A mark’s participation in a play, and his investment in it, clearly commit him in his own eyes to the proposition that he is a smart man. The process by which he comes to believe that he cannot lose is also the process by which he drops the defenses and compensations that previously protected him from defeats. When the blowoff comes, the mark finds that he has no defense for not being a shrewd man. He has defined himself as a shrewd man and must face the fact that he is only another easy mark. He has defined himself as possessing a certain set of qualities and then proven to himself that he is miser ably lacking in them. This is a process of self‑destruction of the self. It is no wonder that the mark needs to be cooled out and that it is good business policy for one of the operators to stay with the mark in order to talk him into a point of view from which it is possible to accept a loss.”

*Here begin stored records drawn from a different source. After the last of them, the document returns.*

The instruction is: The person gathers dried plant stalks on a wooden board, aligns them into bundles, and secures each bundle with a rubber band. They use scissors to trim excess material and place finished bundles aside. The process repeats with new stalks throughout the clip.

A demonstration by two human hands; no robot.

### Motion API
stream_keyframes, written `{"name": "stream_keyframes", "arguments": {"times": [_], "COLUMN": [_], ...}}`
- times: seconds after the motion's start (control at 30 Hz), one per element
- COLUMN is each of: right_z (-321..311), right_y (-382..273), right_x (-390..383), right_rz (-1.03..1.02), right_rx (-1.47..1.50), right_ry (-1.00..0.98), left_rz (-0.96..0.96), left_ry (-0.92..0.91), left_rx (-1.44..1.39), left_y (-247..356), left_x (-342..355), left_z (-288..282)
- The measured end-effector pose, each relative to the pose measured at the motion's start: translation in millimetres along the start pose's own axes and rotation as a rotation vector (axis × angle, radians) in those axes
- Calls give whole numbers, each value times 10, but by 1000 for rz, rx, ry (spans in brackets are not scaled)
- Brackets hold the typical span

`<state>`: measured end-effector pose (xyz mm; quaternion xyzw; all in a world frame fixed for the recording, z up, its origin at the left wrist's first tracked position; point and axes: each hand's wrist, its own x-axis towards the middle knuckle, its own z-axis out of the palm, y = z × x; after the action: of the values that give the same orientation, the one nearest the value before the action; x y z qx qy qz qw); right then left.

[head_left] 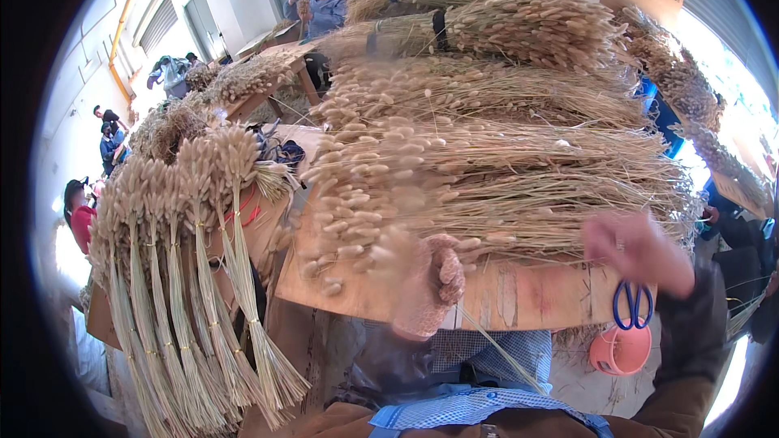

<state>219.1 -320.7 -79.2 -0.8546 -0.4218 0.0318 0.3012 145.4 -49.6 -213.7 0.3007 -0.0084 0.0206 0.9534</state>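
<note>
Looks like stem-picking: left hand (436,282) closed around bunny-tail grass stems (497,344), right hand (637,251) (blurred, can't tell grip) by the tabletop grass pile (519,199); adding more calls for a light pinch.

We have a wooden table (487,296) before us, and across it lie thick layers of dried grass stems (560,191), the nearer ones with their fluffy heads to our left. On a brown board (272,215) at our left, we see tied bunches (146,195) side by side; a pink bucket (608,357) stands on the floor (572,377).
</note>
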Motion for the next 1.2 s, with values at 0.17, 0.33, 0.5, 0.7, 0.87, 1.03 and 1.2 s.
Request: {"name": "stream_keyframes", "arguments": {"times": [0.17,0.33,0.5,0.7,0.87,1.03,1.2], "right_z": [93,711,1138,1268,1144,1056,1106], "right_y": [662,1211,1147,1124,1044,886,924], "right_x": [2088,3174,3376,3478,3485,3371,3473], "right_rz": [-147,-64,72,90,-53,-266,-227], "right_rx": [-740,-710,-356,-257,126,-69,-270], "right_ry": [317,111,92,-45,11,76,157], "left_rz": [-81,-101,-211,-224,-229,-170,-177], "left_ry": [193,214,109,82,107,102,119], "left_rx": [-39,110,-21,-44,-32,13,-33], "left_y": [138,47,30,73,104,79,52], "left_x": [80,77,78,49,53,51,69], "left_z": [-217,-344,-452,-436,-415,-410,-430]}}
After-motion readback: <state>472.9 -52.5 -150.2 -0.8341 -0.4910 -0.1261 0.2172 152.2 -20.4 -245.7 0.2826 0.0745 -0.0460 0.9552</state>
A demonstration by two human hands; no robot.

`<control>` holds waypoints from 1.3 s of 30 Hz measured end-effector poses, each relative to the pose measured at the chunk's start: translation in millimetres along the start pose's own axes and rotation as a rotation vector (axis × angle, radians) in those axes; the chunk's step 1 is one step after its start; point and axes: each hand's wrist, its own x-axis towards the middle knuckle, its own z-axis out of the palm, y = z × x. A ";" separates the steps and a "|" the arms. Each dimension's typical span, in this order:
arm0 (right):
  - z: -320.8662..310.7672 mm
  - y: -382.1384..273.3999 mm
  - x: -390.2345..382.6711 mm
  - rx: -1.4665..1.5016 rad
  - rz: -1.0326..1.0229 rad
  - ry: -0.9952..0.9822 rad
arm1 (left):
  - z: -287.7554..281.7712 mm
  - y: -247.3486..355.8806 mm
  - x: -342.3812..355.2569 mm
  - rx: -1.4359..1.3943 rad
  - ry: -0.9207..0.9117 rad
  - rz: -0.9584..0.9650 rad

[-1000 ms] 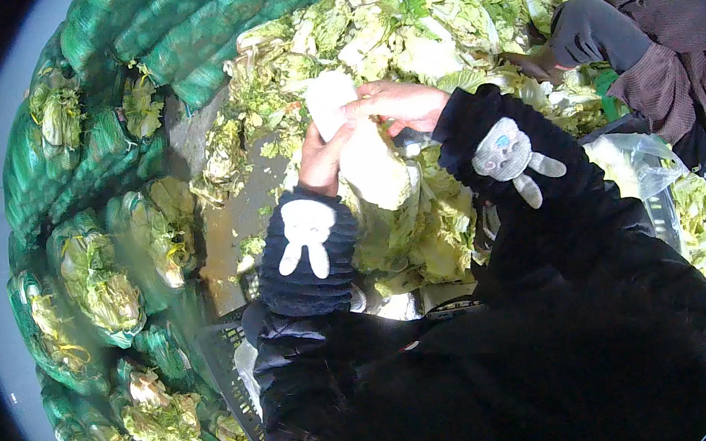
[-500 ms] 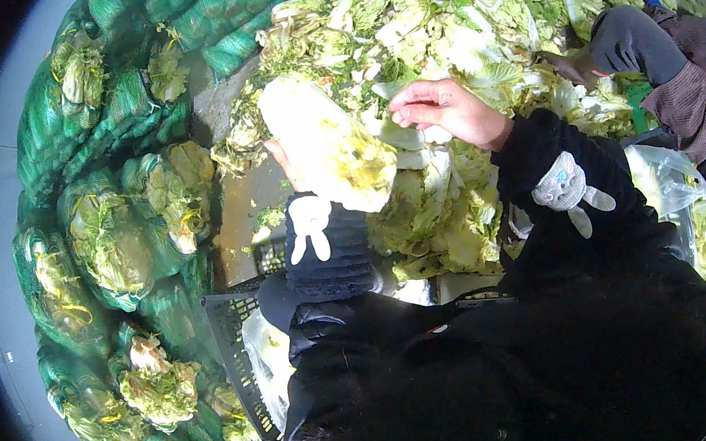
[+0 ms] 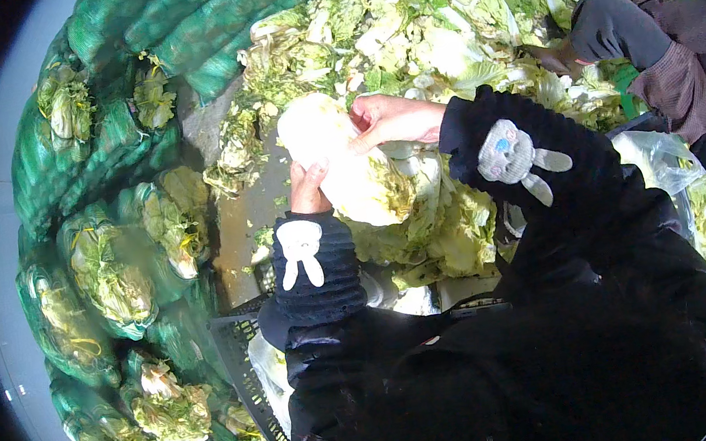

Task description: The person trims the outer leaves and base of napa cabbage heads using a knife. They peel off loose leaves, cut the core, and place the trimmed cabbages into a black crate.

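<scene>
A pale napa cabbage (image 3: 347,173), overexposed to white at its upper end and yellowish at the lower right, is held up in front of me. My left hand (image 3: 309,189) grips its left side, thumb on the near face. On its upper right side lies my right hand (image 3: 393,118), fingers curled against the cabbage and thumb pressed to it. Behind and below the cabbage, loose yellow-green leaves (image 3: 451,226) are heaped.
Green mesh sacks of cabbages (image 3: 108,272) are stacked along the left. A dark plastic crate (image 3: 252,369) stands at my left side. Leaves and trimmings (image 3: 470,21) spread across the back. At the right sits another person (image 3: 679,75), near a clear plastic bag (image 3: 658,156).
My right hand has moved left onto the cabbage, from apart beside it. The cabbage has shifted slightly and tilted, and my left thumb now shows on its near face.
</scene>
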 end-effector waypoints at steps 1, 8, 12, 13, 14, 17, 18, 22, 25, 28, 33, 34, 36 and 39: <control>-0.7 6.0 2.6 0.074 -0.029 -0.009 | 0.2 -0.2 0.3 0.013 0.005 -0.014; -8.6 37.0 17.4 0.157 -0.047 0.007 | -7.2 -5.9 9.1 0.109 0.027 -0.040; -12.2 41.2 22.4 0.058 0.002 0.015 | -14.7 -8.1 11.5 0.075 0.032 -0.065; -13.4 41.5 23.6 0.101 0.017 0.000 | -16.2 -8.3 11.6 0.057 0.027 -0.067; -14.6 41.9 25.0 0.148 0.017 -0.028 | -17.5 -8.4 11.9 0.044 0.035 -0.073; -18.8 43.4 29.2 0.150 0.000 -0.095 | -19.9 -7.5 13.0 -0.057 0.072 -0.065; -20.7 44.1 30.4 0.127 -0.010 -0.113 | -20.3 -6.9 14.0 -0.029 0.069 -0.059; -22.0 48.9 34.6 0.097 0.040 -0.113 | -21.1 -3.5 18.0 0.077 0.006 -0.082; -21.6 53.1 37.2 0.110 0.046 -0.082 | -21.4 -3.1 20.1 0.106 0.000 -0.105; -22.9 56.7 42.3 0.115 0.043 -0.080 | -23.6 -3.4 21.7 0.107 0.018 -0.099; -30.2 60.8 60.7 0.069 0.019 -0.148 | -33.1 2.0 35.0 0.167 0.050 -0.165; -33.0 61.1 66.1 0.052 0.016 -0.155 | -35.8 3.9 39.9 0.167 0.026 -0.168; -38.0 62.4 76.7 0.100 -0.002 -0.154 | -41.3 6.6 51.4 0.175 0.000 -0.169; -50.6 63.2 95.2 0.101 0.016 -0.204 | -50.1 8.1 68.2 0.204 -0.002 -0.168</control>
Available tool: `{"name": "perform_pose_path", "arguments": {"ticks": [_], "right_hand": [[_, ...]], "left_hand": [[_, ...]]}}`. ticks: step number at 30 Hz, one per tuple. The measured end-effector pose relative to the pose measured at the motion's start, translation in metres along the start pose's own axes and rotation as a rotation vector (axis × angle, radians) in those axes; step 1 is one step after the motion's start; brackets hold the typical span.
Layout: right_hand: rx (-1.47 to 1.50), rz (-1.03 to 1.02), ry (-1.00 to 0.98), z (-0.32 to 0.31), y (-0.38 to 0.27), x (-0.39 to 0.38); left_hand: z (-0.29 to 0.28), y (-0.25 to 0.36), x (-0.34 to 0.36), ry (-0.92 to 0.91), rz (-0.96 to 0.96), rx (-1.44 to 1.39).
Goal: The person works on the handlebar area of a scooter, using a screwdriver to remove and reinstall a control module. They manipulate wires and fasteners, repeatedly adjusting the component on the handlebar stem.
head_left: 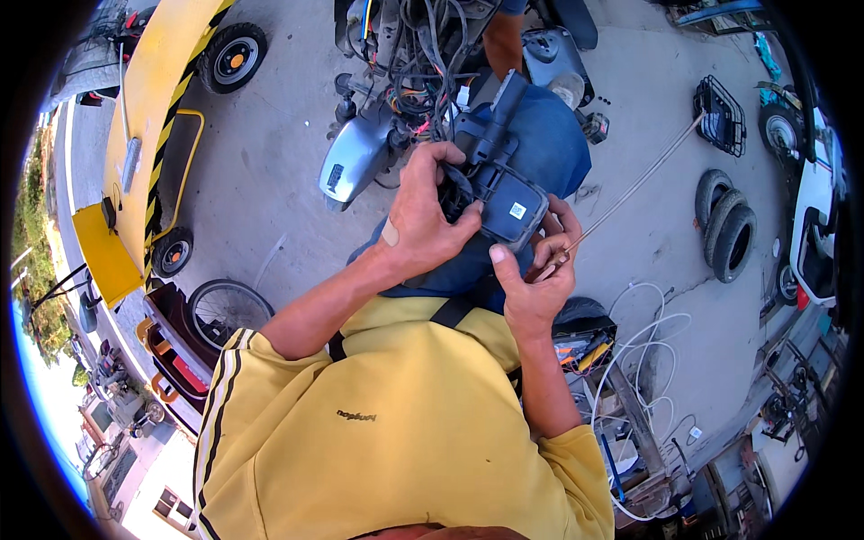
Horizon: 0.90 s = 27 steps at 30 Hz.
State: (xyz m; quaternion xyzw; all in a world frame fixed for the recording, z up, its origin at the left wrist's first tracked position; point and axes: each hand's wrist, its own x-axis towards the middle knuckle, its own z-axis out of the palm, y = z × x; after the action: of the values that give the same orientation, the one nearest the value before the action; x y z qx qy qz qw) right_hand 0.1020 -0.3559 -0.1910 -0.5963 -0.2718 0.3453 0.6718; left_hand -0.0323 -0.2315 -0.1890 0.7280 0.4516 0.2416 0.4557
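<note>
Over my blue-trousered lap lies a black plastic unit (pixel 515 209) with a flat rounded panel, a small white square label and a dark bracket (pixel 495 126) running up from it. My left hand (pixel 427 200) is closed at the unit's left side, thumb and fingers pinching a black cable (pixel 457 184). At the right edge, my right hand (pixel 544 270) steadies the panel. A long thin rod (pixel 634 184) is also gripped in its curled fingers, slanting up to the right. Part of the grip is hidden behind the fingers.
Tangled wires (pixel 423 63) hang from a vehicle ahead, beside a silver mirror-like housing (pixel 351 162). Another person's arm (pixel 502 45) reaches in at the top. Stacked tyres (pixel 724 220) and a black basket (pixel 718 117) stand right; a yellow cart (pixel 144 117) stands left; white tubing (pixel 634 351) lies lower right.
</note>
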Motion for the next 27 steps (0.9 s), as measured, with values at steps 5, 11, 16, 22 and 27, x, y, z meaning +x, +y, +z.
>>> {"name": "perform_pose_path", "arguments": {"ticks": [5,11,16,22,27], "right_hand": [[0.098,0.078,-0.011,-0.007,-0.008,0.007],[0.165,0.123,0.004,-0.010,-0.012,0.009],[0.120,0.129,-0.054,-0.012,-0.011,0.011],[0.132,0.126,-0.149,-0.009,-0.009,0.021],[0.179,0.088,-0.106,0.000,-0.001,0.009]], "left_hand": [[0.007,0.005,0.000,0.037,0.038,0.025],[0.011,0.002,0.001,0.076,0.134,0.055],[0.002,0.005,-0.002,0.019,0.034,0.006],[-0.017,0.000,-0.001,-0.038,0.036,-0.160],[-0.049,-0.013,-0.003,0.036,-0.422,-1.219]]}}
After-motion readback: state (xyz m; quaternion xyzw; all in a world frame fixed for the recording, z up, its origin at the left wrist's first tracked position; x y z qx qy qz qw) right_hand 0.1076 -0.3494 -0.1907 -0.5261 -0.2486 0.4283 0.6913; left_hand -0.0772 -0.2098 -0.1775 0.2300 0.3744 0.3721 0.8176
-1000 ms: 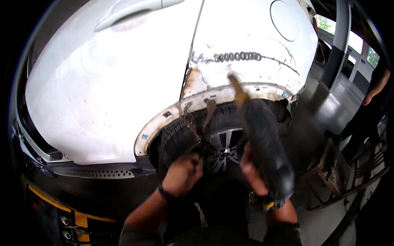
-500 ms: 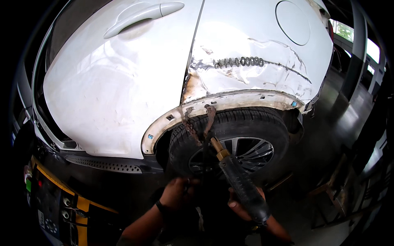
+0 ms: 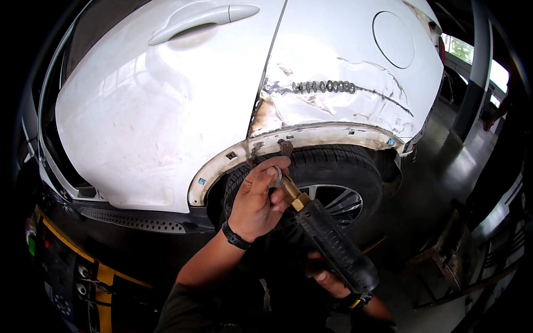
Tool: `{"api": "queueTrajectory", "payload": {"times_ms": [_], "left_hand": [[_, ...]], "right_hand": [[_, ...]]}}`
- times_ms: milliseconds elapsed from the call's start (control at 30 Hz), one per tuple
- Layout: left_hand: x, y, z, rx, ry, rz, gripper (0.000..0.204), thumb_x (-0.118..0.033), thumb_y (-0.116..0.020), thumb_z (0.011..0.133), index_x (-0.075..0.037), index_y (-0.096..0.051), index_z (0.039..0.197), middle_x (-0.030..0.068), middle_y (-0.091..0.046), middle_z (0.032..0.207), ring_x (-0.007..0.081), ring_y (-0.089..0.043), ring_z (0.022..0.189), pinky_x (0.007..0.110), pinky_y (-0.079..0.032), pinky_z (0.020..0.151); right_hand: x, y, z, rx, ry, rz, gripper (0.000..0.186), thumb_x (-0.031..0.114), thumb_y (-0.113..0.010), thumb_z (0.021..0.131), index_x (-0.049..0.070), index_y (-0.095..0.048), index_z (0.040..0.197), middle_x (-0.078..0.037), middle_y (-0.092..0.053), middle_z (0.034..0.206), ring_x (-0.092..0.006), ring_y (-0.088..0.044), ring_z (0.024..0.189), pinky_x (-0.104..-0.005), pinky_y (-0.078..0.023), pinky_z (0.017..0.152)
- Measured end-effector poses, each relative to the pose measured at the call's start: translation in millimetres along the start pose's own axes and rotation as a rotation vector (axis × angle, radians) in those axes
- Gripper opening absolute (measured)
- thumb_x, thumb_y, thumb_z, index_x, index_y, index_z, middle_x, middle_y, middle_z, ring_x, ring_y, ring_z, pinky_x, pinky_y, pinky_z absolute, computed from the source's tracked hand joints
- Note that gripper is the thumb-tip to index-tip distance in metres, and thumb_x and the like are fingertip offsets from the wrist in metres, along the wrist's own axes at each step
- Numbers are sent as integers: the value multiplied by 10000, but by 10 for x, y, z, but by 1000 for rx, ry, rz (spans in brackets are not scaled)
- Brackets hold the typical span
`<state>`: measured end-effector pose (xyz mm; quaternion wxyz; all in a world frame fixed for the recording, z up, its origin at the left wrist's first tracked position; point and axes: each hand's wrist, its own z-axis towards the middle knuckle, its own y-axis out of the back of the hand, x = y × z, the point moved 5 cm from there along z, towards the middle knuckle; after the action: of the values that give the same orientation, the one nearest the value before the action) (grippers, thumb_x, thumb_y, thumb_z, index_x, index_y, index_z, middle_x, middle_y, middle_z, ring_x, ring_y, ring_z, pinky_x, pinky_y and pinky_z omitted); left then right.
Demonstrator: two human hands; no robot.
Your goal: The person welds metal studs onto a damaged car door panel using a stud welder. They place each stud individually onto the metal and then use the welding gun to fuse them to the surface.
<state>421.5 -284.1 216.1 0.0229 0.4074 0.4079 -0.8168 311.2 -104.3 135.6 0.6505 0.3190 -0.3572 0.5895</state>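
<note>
My right hand (image 3: 328, 282) is wrapped round a black dent-pulling weld gun (image 3: 338, 247) with a brass tip, which points up and left. At that tip, my left hand (image 3: 255, 205) pinches a small metal washer (image 3: 278, 174) between thumb and fingers. Both hands are in front of the rear wheel (image 3: 333, 166) of a white car. Above the wheel arch, a row of metal washers (image 3: 333, 86) stands along a crease in the dented rear panel (image 3: 383, 77). Just above my left fingertips, a brown, rusty-looking piece (image 3: 285, 147) hangs at the arch edge.
The rear door (image 3: 155, 122) fills the left, with a black side step (image 3: 133, 221) below it. A black machine with yellow edges and cables (image 3: 104, 288) stands at the lower left. At the right are a metal stand (image 3: 444, 261) and another person's hand (image 3: 488, 124).
My left hand has risen from low in front of the wheel to the gun's tip, where a washer now shows in its fingers. The gun has shifted slightly right and down.
</note>
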Motion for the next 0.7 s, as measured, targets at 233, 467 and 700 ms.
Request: {"api": "queueTrajectory", "payload": {"times_ms": [233,467,700], "left_hand": [[-84,127,-34,-7,-61,104,268,-239,-561,1014,-48,-626,1191,23,-541,954,71,-437,652,206,-344,531],[-127,103,14,134,45,-30,342,-283,-533,1013,2,-618,1181,29,-547,886,66,-427,640,208,-344,535],[-358,-79,424,66,53,42,271,-202,-497,1022,-2,-585,1182,-11,-492,794,58,-399,618,211,-336,517]], "right_hand": [[21,-152,21,-47,-37,-39,388,195,-761,902,21,-646,1230,-120,-720,1072,-242,-688,1020,-383,-550,879],[107,-176,91,-76,-2,-100,368,166,-743,914,10,-638,1231,-97,-707,1019,-203,-681,958,-339,-542,840],[367,-215,639,-68,68,46,300,95,-643,984,-13,-579,1256,-29,-615,838,-120,-603,765,-285,-512,713]]}}
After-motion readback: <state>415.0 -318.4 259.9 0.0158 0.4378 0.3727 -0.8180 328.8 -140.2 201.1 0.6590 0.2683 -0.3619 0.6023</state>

And rationalizations are also used from the perspective of the operators:
“One may also note that coolers in service organizations tend to view their own activity in a light that softens the harsher details of the situation. The cooler protects himself from feelings of guilt by arguing that the customer is not really in need of the service he expected to receive, that bad service is not really deprivational, and that beefs and complaints are a sign of bile, not a sign of injury. In a similar way, the con man protects himself from remorseful images of bankrupt marks by arguing that the mark is a fool and not a full‑fledged person, possessing an inclination towards illegal gain but not the decency to admit it or the capacity to succeed at it.”
See all the accusations from Obama supporters to critics that they would never be happy anyway, and there is no pleasing them.
Goffman mentions all different ways of cooling the mark out based on different social settings in order to avoid a blowout, an explosion. So, in our present case, how do you prevent a social explosion? Well, this article offers eight reasons (cooling strategies) why young people in the US have not taken to the streets to protest a system (con) which is offering them an upcoming lost decade:
- Student-loan debt
- Psychopathologizing and medicating non-compliance (see the new DSM V and here as well)
- Schools that educate for compliance and not for democracy
- No Child Left Behind and Race To The Top
- Shaming young people who take education—but not their schooling—seriously
- Normalization of surveillance
- Television + media
- Fundamentalist religion and fundamentalist consumption
Consider this all different ways of cooling the mark out for the global and digital age. So far, it’s working and the con game continues.